Their snouts may appear firmly bedded in the trough, but when it comes to fine dining MPs will tell you there is nowhere worthy of their expense accounts near the Palace of Westminster. So news that a top-flight restaurant may be about to open on Parliament Square will doubtless be welcome all round. I gather the Royal Institution of Chartered Surveyors, whose headquarters occupy a grand building on the west side of the square, are in talks with Michelin-starred chefs about the possibility of opening a posh nosherie on the first floor. The RICS currently has dining facilities for members, but tough times have forced it to look into ways of maximising its assets and I'm told they are hoping to attract a big-name chef.
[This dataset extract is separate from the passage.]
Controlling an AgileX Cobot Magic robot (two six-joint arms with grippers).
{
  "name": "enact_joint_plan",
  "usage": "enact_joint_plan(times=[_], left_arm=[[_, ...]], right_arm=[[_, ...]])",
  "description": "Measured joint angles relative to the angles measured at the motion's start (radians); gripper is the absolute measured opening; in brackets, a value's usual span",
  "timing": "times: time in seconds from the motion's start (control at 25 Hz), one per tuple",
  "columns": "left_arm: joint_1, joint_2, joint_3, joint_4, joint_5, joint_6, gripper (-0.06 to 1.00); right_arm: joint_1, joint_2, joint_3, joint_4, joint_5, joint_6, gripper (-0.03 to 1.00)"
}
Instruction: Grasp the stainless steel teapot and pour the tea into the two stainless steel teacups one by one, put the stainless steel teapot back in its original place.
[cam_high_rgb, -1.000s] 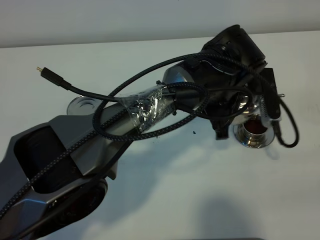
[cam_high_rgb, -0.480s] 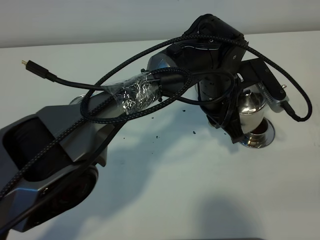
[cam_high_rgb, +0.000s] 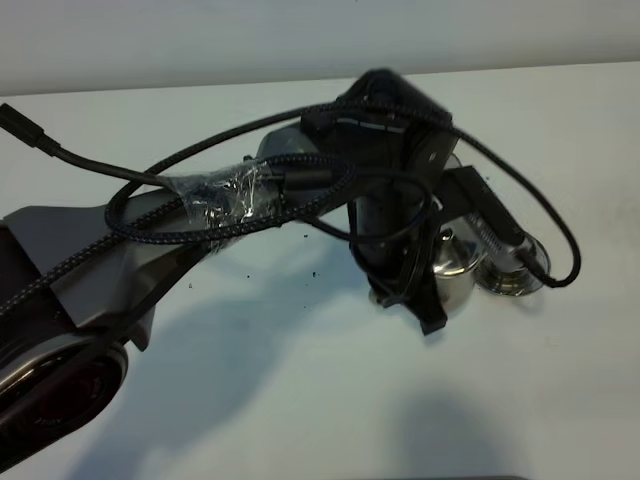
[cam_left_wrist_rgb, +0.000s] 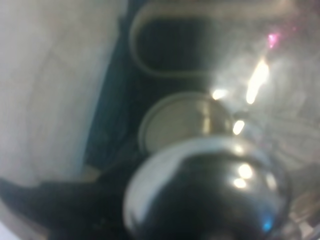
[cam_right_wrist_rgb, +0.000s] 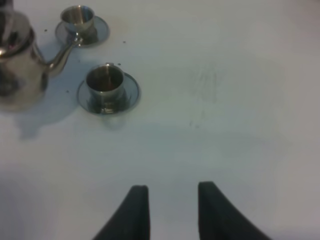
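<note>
My left gripper (cam_high_rgb: 428, 300) is shut on the stainless steel teapot (cam_high_rgb: 457, 268), holding it upright just left of one teacup (cam_high_rgb: 516, 276) on its saucer. The left wrist view is a blur of the pot's shiny lid (cam_left_wrist_rgb: 210, 185). From the right wrist, the teapot (cam_right_wrist_rgb: 19, 62) points its spout (cam_right_wrist_rgb: 61, 56) between the two stainless steel teacups, the near one (cam_right_wrist_rgb: 105, 81) and the far one (cam_right_wrist_rgb: 77, 16). Whether they hold tea I cannot tell. The original place is hidden. My right gripper (cam_right_wrist_rgb: 172, 200) hangs over bare table, fingers slightly apart and empty.
The left arm (cam_high_rgb: 250, 200) with its looping black cables (cam_high_rgb: 130, 178) stretches across the white table (cam_high_rgb: 300, 400) and covers much of its middle. Small dark specks (cam_high_rgb: 318, 273) lie on the table near the pot.
The left arm has swung the teapot away from above the right-hand teacup, toward the front and left. The pot has come upright. The right gripper has not changed.
</note>
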Motion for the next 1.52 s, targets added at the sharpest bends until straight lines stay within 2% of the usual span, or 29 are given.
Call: enact_joint_plan(times=[0.52,0.76,0.88,1.04,1.16,1.32,1.52], left_arm=[[0.0,0.0,0.093,0.0,-0.199,-0.043,0.22],[0.005,-0.019,0.127,0.028,-0.229,-0.045,0.22],[0.025,-0.072,0.127,0.044,-0.234,-0.045,0.22],[0.094,-0.128,0.122,0.088,-0.251,-0.042,0.22],[0.159,-0.129,0.088,0.103,-0.252,-0.015,0.22],[0.208,-0.097,-0.008,0.124,-0.233,0.044,0.22],[0.231,0.046,-0.221,0.216,-0.121,0.073,0.22]], right_arm=[[0.0,0.0,0.0,0.001,0.0,0.0,0.23],[0.0,0.0,0.0,0.001,0.0,0.0,0.23],[0.0,0.0,0.0,0.001,0.0,0.0,0.23],[0.0,0.0,0.0,0.001,0.0,0.0,0.23],[0.0,0.0,0.0,0.001,0.0,0.0,0.23],[0.0,0.0,0.0,0.001,0.0,0.0,0.23],[0.0,0.0,0.0,0.001,0.0,0.0,0.23]])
A name for the restaurant has yet to be decided, but RICS' Café has a certain ring to it, doesn't it?

It was the week for parties, but none could trump Nelson Mandela's 90th birthday bash on Wednesday for its bounty of A-listers. Bill Clinton and Gordon Brown showed up, but there was no sign of David Cameron. Had he not been invited? "I don't know if he was, actually," says a spokesman for Cameron when I call, "but in any case he couldn't go because he was in Paris at a conference. It was a long-standing engagement." Those who know Dave say he would have adored Wednesday's celeb-fest, where stars rarely seen in London, such as Oprah Winfrey and Will Smith, whooped the night away with Elton, Naomi and Uma.
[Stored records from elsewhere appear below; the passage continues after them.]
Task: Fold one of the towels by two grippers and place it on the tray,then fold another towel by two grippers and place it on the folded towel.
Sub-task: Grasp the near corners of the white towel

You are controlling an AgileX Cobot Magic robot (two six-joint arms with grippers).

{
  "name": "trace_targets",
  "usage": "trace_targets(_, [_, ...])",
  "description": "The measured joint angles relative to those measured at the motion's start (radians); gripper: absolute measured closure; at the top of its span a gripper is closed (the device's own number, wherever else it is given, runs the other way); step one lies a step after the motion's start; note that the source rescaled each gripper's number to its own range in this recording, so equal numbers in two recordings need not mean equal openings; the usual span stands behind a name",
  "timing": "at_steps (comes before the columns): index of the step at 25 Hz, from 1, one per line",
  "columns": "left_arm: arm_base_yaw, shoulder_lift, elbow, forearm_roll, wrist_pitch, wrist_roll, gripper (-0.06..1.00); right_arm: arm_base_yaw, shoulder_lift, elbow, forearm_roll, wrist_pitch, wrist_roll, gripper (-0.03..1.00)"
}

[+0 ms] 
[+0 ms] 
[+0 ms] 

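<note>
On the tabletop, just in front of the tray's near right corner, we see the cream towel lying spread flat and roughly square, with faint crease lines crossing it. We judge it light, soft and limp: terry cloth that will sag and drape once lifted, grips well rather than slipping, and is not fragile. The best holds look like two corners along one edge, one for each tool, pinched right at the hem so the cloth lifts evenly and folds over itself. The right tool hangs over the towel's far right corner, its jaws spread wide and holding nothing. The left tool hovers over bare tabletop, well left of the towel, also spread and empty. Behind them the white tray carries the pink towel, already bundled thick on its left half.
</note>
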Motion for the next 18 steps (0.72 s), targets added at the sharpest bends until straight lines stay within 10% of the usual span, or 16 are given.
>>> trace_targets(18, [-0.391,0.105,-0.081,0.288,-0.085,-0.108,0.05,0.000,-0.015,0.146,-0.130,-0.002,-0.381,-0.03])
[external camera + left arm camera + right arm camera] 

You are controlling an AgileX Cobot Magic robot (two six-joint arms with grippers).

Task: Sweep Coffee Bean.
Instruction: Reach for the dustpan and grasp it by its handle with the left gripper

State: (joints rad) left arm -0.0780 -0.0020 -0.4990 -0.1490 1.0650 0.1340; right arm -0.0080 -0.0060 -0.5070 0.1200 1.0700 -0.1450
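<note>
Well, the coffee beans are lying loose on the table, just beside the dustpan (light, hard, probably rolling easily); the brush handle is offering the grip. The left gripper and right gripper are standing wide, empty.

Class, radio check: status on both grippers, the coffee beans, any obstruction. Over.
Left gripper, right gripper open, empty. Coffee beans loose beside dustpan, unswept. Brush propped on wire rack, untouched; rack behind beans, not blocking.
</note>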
Betty Boothroyd's previously reported incarnation as one of the dancing Tiller Girls came in useful at a party given by Richard Heller on Friday night. The former speaker of the House of Commons took to the floor to sing and trip to "My Old Man Said Follow the Van" as guests gathered round the piano at the National Liberal Club to mark Heller's 60th birthday. Heller had plenty to celebrate, having won 73 votes in the Henley by-election the previous day, standing as a candidate for the Fur Play Party dressed as a bear. Heller's attempt to become a "Membear of Parliament" was far from hopeless: Labour's candidate won fewer than a thousand votes more.

Those who enjoyed Tory MP Alan Duncan's robust exchange with John Humphrys on the 'Today' programme yesterday – when he announced he would be suing the 'Daily Mail' for allegations in a Peter Oborne article about his involvement with an oil company – may want to block off Wednesday evening in their diaries. Duncan is due to speak at an Editorial Intelligence debate on business ethics, with... Peter Oborne. "I'm looking forward to asking Alan Duncan further questions about political and business integrity," Oborne tells me. Duncan, meanwhile, sees no problem in having an oil company directorship at the same time as being the shadow minister responsible for business. Evidently, he has been telling friends, there would be a problem only if he was on the board of a British company.

London Mayor Boris Johnson has already sacked one adviser over an ill-judged remark; might he now reconsider the appointment of another? His choice of NuLab darling Richard Rogers as his architectural tsar raised some eyebrows given that Rogers will be 75 in July and Johnson has said he wants to champion "up-and-coming architects". Now a row is brewing over the future of the Robin Hood Gardens estate in east London, revered by Rogers – and other people who don't live there – as an icon of 1960s New Brutalism, but whose residents have voted overwhelmingly for its demolition. Lord Rogers, whose own home is a £4m townhouse in Chelsea, has hailed the estate as a "beautiful" work of art, worthy of comparison with Bath's Royal Crescent, and is calling for it to be listed. But the tenants find it a grim, concrete monstrosity blighted by urine-soaked stairwells. They want to see it replaced with decent housing.

David Davis is not the only one making professional sacrifices in the name of civil liberties. Author Nikita Lalwani, who won the inaugural Desmond Elliott Prize for a first novel on Thursday, has given away the £10,000 prize money to charity. No sooner had she been named the winner, then she donated the whole lot to Liberty, the civil rights group run by Shami Chakrabarti. One of the judges, Cristina Odone, expressed her admiration. "It's an amazingly selfless thing for anyone to do," she said, "not least a hard-up writer starting out." The prize was founded to commemorate Desmond Elliott – a dandyish literary agent credited with discovering Jilly Cooper among others and who stood just 5ft tall.